El latido de la cultura

La mujer que fuma

­Un atardecer, a orillas del mar de una playa del Caribe, durante una vacación familiar mi padre y yo nos quedamos solos y me cuenta la siguiente historia:

"A los nueve meses de vida estuve a punto de morirme por un cuadro severo de meningitis. El médico le dijo a mi mamá que mi estado era tan grave que si sobrevivía no podía darle ninguna garantía del tipo de sobrevida que tendría. En concreto, no sabía cómo iba a quedar. Durante largos meses mi mamá no se separó de mí. Como éramos muy pobres era complicado el acceso a medicaciones. Me daba de comer banana pisada, me tenía en brazos durante horas, dormía al lado de mi cuna. Todavía creo que mucho más que cualquier remedio, fue ella quien me salvó la vida. Pero pasó el tiempo y a los tres, cuatro y cinco años de edad yo era un niño que destacaba del resto por una condición que en ese entonces mi entorno comenzó a asociar a una secuela de aquella enfermedad: no hablaba ni una palabra. La única expresión que balbuceaba era ``nefemequetuma'': la mujer que fuma, la imagen con la que convivía, la de mi madre fumando un cigarrillo tras otro. Mi impedimento con el habla hizo que cuando mi madre me fue a anotar a primer grado le dijeran que no podían admitir a un niño con esa condición. De modo que me perdí buena parte de la escuela primaria.

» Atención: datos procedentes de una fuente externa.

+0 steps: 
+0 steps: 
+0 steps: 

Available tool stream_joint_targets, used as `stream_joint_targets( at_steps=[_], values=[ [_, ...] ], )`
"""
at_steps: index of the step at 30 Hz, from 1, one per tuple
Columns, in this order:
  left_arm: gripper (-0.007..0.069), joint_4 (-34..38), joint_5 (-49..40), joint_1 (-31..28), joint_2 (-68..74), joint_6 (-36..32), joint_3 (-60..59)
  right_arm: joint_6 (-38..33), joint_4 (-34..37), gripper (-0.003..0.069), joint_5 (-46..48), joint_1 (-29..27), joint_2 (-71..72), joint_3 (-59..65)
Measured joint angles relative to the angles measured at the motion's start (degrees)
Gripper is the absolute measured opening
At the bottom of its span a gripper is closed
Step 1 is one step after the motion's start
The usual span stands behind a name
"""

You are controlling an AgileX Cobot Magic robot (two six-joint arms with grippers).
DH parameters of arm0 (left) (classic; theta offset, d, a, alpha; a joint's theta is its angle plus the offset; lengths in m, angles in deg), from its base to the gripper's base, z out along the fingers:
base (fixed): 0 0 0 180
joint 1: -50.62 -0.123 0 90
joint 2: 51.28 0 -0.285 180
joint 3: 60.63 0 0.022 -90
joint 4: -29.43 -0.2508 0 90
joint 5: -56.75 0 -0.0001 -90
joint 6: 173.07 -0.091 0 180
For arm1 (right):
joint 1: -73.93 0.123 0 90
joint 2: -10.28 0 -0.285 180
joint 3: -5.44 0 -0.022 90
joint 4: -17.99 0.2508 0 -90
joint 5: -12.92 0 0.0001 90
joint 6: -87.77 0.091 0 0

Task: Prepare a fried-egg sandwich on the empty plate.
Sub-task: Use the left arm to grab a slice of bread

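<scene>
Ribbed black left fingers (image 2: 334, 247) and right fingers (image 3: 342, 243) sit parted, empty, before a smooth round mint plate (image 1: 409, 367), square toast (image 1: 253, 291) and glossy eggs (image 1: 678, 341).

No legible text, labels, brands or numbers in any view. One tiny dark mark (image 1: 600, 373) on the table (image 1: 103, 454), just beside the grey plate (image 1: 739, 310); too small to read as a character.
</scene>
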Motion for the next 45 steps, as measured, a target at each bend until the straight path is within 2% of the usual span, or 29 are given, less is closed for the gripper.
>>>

Tiempo después surgió otro problema. Al perder los dientes de leche, mi nueva dentadura creció completamente torcida. Tenía muchos problemas en la boca: caries, dientes agujerados, deformados. Con mucho esfuerzo, a mis siete años mi madre me llevó a un dentista del barrio que al verme le dijo que mi boca era un desastre y que la única solución era extraerme todos los dientes y que cuando estuviera a nuestro alcance, me pusieran prótesis. Y así visité durante varias semanas ese consultorio donde me fueron arrancando de a uno o dos por vez hasta que me quedé sin dientes''.

Debe haber sido muy traumático atravesar eso a los siete años, las burlas, los complejos, le dije a mi padre. ``No pensábamos en eso. Eramos pobres, había otros problemas. Había que seguir. Además, tenía a mi madre al lado'', me respondió.

``No sé cuánto tiempo tuve la boca chupada hacia adentro como la de los viejos, pero un día algo blanco se asomó por una de mis encías inferiores. Un diente, otro. Y otro. Me crecieron todos de nuevo, los mismos que tengo hasta el día de hoy'', me dice mi padre, con una sonrisa que deja ver un teclado perfecto. Le digo que pensaba que no era posible que a una persona le creciera tres veces la dentadura. ``Pero así fue'', me respondió.

``A los ocho años no solamente tenía todos mis dientes, sino que de un día para otro comencé a hablar. Entonces, mi madre me llevaba todos los fines de año al Ministerio de Educación a que rindiera libre las materias de los grados que me había perdido. Y así me incorporé al colegio, recién en cuarto grado''.

Cuando terminó de hablar fui yo quien se quedó mudo, desolado por el dramatismo de la historia, suspendido por el relato de un pasado que hasta ese momento desconocía. De cara a una brisa tibia que agitaba las copas de las palmeras, ya casi había anochecido y sólo atiné a decirle que no podía imaginarme la dureza de esas situaciones, de enfrentar una vida tan pobre a esa edad, con tantos traumas y heridas.

El calla por un momento. Y luego me dice que no había sido tan difícil porque detrás de todos esos trances había estado mi nonna.
``Vos no te das una idea, no sabés la mamá que yo tuve''.